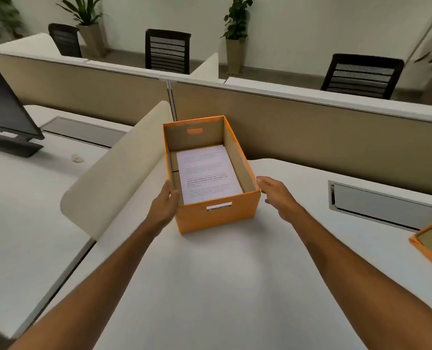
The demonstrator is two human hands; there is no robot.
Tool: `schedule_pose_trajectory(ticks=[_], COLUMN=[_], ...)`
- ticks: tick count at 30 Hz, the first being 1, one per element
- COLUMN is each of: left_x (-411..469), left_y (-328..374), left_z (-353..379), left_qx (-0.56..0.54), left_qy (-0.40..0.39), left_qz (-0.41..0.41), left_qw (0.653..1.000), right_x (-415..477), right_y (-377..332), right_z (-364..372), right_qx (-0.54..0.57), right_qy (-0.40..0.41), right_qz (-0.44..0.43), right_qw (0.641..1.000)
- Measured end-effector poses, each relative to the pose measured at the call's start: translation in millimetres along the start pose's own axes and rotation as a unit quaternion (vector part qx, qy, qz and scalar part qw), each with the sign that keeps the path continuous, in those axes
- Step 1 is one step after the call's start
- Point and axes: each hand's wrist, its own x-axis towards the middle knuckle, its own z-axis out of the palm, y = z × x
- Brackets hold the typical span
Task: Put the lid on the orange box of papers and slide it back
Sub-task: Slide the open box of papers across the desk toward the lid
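An orange box (216, 218) stands uncovered on the white desk (210, 286), with a stack of printed papers (207, 174) lying flat inside. My left hand (163, 204) grips the box's near left corner, thumb over the rim. My right hand (275, 194) hovers just beside the near right corner, fingers apart, touching or nearly touching the wall. The orange lid (430, 242) lies upside down at the desk's right edge, partly cut off by the frame.
A cream side divider (116, 173) rises left of the box. A tan partition (323, 132) runs behind it. A grey cable hatch (376, 205) sits at the right. A monitor (5, 109) stands on the neighbouring desk. Chairs and plants line the back.
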Motion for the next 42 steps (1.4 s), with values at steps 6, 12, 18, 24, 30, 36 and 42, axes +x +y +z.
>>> schedule_pose_trajectory(ticks=[6,12,18,24,30,36,42], left_x=[16,16,9,-18,-68,-145,-222], left_y=[-7,-9,-7,7,23,35,35], left_z=[-10,-23,-25,-5,34,77,114], left_qx=[-0.162,-0.146,-0.153,-0.154,-0.140,-0.111,-0.104], left_qy=[-0.049,-0.099,-0.125,-0.138,-0.159,-0.185,-0.208], left_qz=[-0.091,-0.042,-0.032,-0.017,0.001,0.004,0.003], left_qw=[0.981,0.983,0.980,0.978,0.977,0.976,0.973], right_x=[1,-7,-28,-78,-150,-238,-322], right_y=[-1,-10,-7,12,39,76,117], right_z=[11,11,3,-28,-74,-114,-141], right_qx=[0.067,0.093,0.107,0.145,0.166,0.168,0.178], right_qy=[-0.022,-0.011,0.009,0.037,0.065,0.098,0.129], right_qz=[0.035,0.043,0.038,0.034,0.031,0.043,0.058], right_qw=[0.997,0.995,0.993,0.988,0.983,0.980,0.974])
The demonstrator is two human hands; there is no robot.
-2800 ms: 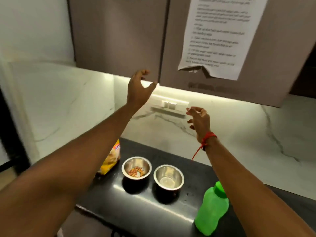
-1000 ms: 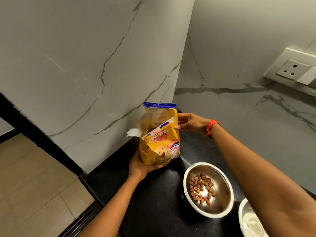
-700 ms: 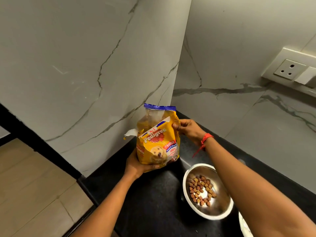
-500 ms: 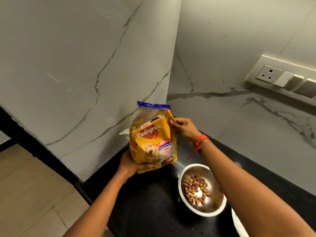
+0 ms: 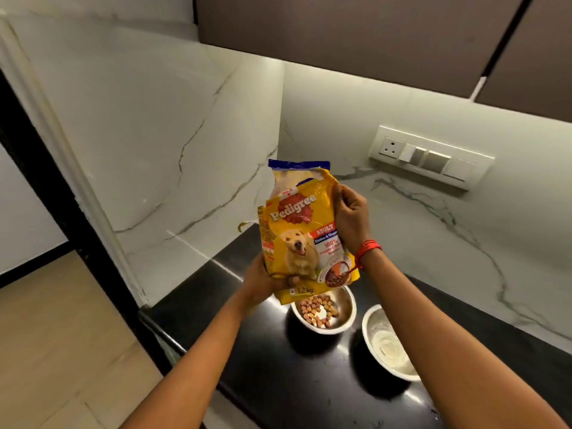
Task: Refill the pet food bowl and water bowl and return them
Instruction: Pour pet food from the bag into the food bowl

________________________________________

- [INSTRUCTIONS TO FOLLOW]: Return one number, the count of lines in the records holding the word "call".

- [ANSWER TO THIS PROBLEM]: 2